The split of responsibilities is that Prometheus determines what is wrong and sends alerts. The Alertmanager takes these alerts, and converts them to notifications via email, PagerDuty, Slack etc.
A Merged World
Let's say the Alertmanager were to be merged with Prometheus. If you only had one Prometheus server, the semantics would be the same. What happens if you have more than one Prometheus server though?
The first step in scaling Prometheus is by splitting multiple vertical slices, one for infrastructure and another for applications say. An event such as a rack failure could result in notifications from each Prometheus.
The standard solution to making Prometheus fault-tolerant is to run two identical Prometheus servers that are both active at the same time. With a combined binary, this would mean you get all the notifications twice.
If you have multiple datacenters you'd have at least one Prometheus each. An application problem that arises in multiple datacenters would mean one notification per datacenter. That could be tens of notifications for a single event!
Grouping is a Killer Feature
Limiting the number of notifications you get per event is an important aspect of preventing spammy notifications and thus keeping pager fatigue at bay. With a single Alertmanager and the power of Prometheus labels, alerts can be grouped by datacenter, application or on whatever other axis makes sense to you. An event that such as a rack failure that causes alerts in multiple Prometheus servers can be grouped back into one notification in the Alertmanager.
Inhibits are another feature that only come into their own when there's a common Alertmanager for your organisation. Say a datacenter has fallen over and is no longer receiving any user traffic. One Prometheus can send an alert indicating this is the case, and an inhibit in the Alertmanager can prevent notifications from other Prometheus servers such as low traffic warnings from being sent out.
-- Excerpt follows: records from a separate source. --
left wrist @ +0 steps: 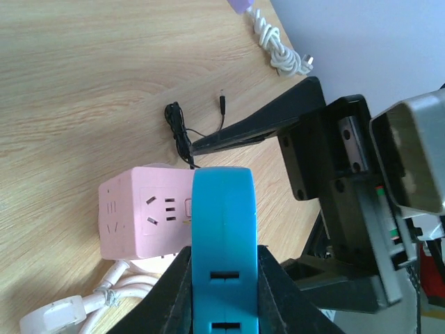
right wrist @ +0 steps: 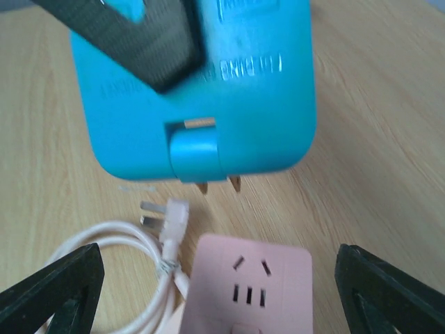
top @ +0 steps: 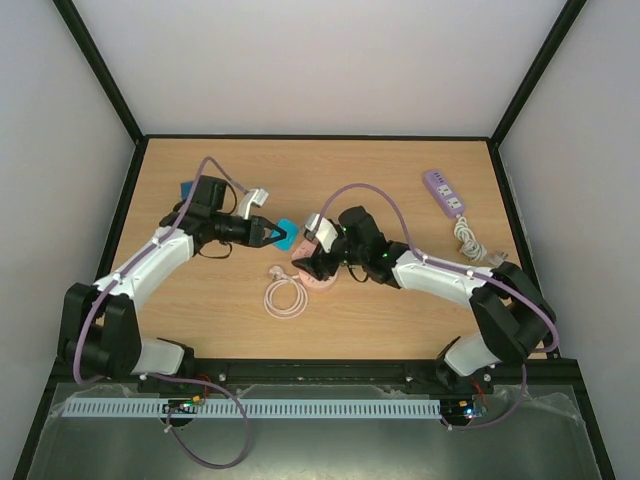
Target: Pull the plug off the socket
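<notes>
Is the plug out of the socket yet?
Done: the plug hangs clear of the pink socket, prongs bare. In hand: the left gripper grips the plug; the right gripper straddles the socket, open. Left: probably only setting the plug down.

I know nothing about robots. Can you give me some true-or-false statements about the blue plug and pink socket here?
1. The blue plug is out of the pink socket, prongs showing. True.
2. The right gripper holds the plug. False: the left gripper clamps it; the right stands open astride the socket.
3. The socket's white cord lies stretched straight. False: it is coiled.
4. A purple power strip lies at the far right of the table. True.
</notes>
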`<state>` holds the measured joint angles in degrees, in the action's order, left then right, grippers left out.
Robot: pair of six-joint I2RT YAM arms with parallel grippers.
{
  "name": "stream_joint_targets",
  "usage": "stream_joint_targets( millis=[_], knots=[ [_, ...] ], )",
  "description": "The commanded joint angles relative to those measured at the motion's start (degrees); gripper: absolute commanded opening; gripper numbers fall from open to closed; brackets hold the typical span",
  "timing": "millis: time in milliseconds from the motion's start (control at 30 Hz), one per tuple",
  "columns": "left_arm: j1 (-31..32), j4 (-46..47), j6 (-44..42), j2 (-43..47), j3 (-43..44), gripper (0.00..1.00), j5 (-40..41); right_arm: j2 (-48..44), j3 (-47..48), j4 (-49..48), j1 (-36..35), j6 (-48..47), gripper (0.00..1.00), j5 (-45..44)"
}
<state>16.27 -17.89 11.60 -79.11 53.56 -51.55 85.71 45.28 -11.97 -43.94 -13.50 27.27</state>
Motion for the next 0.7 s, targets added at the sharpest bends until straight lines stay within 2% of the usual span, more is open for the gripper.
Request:
stream_joint_targets(
  millis=[0, 167, 333, 667],
  knots=[
    [-1.6, 2.1, -1.3, 3.3, -1.2, 0.03, -4.3, -2.3, 4.8, 8.5, 0.2, -1.0, 0.89, 6.0],
    [-3.1, 0.1, -9.9, 7.3, -1.8, 0.08, -8.1, -2.2, 10.0, 19.6, 3.4, -2.7, 0.88, 18.6],
    [-2.9, 0.4, -13.9, 12.6, -3.5, 0.08, -8.4, -2.0, 14.4, 26.7, 8.3, -0.5, 0.85, 32.8],
    [2.3, -5.7, -24.9, 17.4, -2.5, 0.07, -8.0, -6.2, 20.2, 25.6, 8.6, 6.3, 0.72, 38.9]
  ],
)
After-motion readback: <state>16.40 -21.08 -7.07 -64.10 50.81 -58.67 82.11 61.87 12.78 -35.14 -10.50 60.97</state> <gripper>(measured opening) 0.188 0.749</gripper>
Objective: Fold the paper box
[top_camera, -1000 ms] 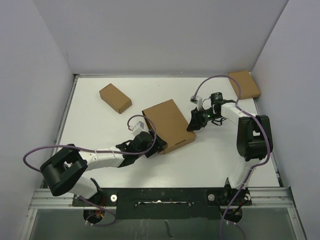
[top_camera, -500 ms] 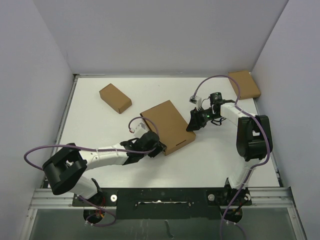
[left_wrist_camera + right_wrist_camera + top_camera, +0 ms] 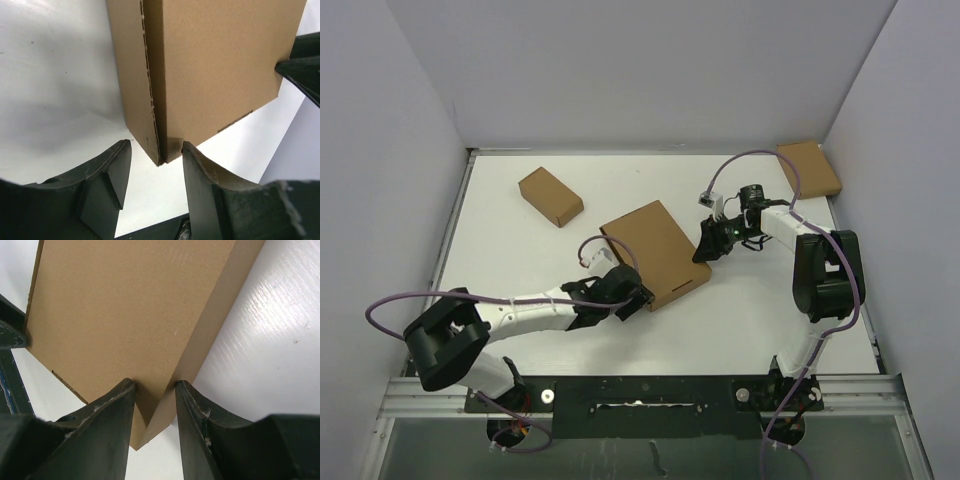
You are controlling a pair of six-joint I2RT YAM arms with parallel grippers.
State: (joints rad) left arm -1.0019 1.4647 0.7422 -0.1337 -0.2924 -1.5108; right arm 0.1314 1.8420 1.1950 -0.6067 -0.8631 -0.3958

Prometheus values reliability over consistency, which is why we avoid clustering as it's notoriously difficult to get correct. We want to ensure that you can scale and manage your monitoring setup in a sane fashion that doesn't burn out your staff. A centralised Alertmanager that is separate from Prometheus allows for more sophisticated notification strategies that continue to work as the number of Prometheus servers grows.